## [Given material]

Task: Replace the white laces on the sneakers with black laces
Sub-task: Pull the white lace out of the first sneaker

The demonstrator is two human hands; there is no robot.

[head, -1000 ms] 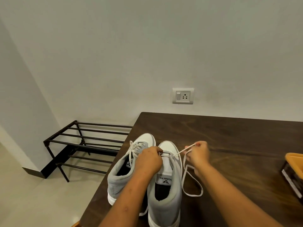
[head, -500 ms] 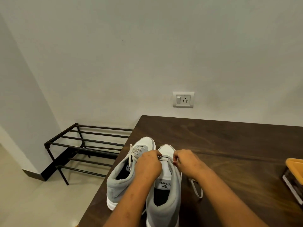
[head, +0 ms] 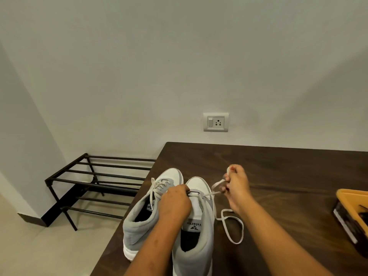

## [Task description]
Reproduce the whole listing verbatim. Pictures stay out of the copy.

## [Output for this task]
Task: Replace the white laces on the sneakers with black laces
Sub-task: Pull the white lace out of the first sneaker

The demonstrator is two human hands; there is no robot.

[head, -1000 ms] 
[head, -500 ms] 
[head, +0 ms] 

Now the exercise is complete.